Page 1 of 1

Html parsing and pattern matching

Posted: Mon Jun 05, 2006 9:57 am
by hydroxide
How could I parse an html file that follows a pattern identical to this:

Code: Select all

<b>Random Company Name</b><br>
Client ID: 12-23-111<br>
Processing Location: ftlauderdale, <<a href="mailto:mlewis@mycompany.com">mlewis@mycompany.com</a>><br>
 <<a href="mailto:lrivera@mycompany.com">lrivera@mycompany.com</a>><br>
Stuart, FL 34992<br>
Contact Name: Dorothy/George Johnson<br>
Contact Phone: 555 555-5555<br>
Client Original Call In Date: 05/31/06<br>
Client Original Period Begin Date: 05/24/06<br>
Client Orginal Period End Date: 05/30/06<br>
Client Orginal Check Date: 06/02/06<br>
Client Orginal Delivery Date: 06/02/06<br>
Client New Call In Date: 06/05/06<br>
Client New Period Begin Date: 05/29/06<br>
Client New Period End Date: 06/04/06<br>
Client New Check Date: 06/09/06<br>
Client New Delivery Date: 06/09/06<br>
<u>Reason for false start:</u><br>
1st False start:  Client requested to change pay period from Wed 5/24- Tues 5/30 to new dates of Mon 5/29 to Sun 6/4.  Also per Matt he was not aware that client's previous payroll company required a written 30 day notice prior to canceling their account.<br>
Change date: Thursday, June 01, 2006 at 16:23:12 (EDT)<hr>
With the names and numbers obviously being different in each entry. The entries are in list form like this, with hundreds of entries. How could I potentially convert this into a flat file ready for insertion into a database?

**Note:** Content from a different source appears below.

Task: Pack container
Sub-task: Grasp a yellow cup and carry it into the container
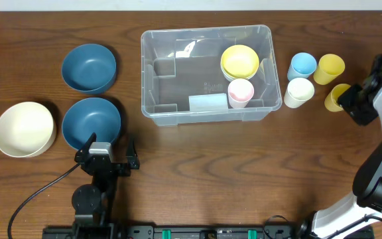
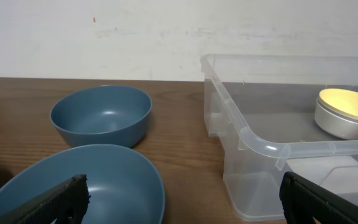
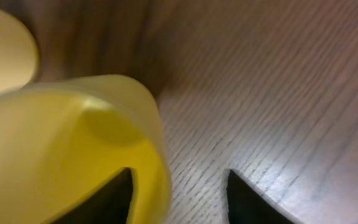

Posted: Mon Jun 05, 2006 10:05 am
by TheMoose
Regular expressions can easily parse through that, and then you can either a] insert into a database, or b] create a flatfile with the parsed data.

Regex Part I
Regex Part II

Posted: Mon Jun 05, 2006 10:24 am
by hydroxide
Even if there are hundreds of similar entries in the same file? I don't see how pattern matching could get all of the information I need... Also, how would it be possible to put it into a database table with columns like Contact_Name and Contact_Phone? How could php get the required information?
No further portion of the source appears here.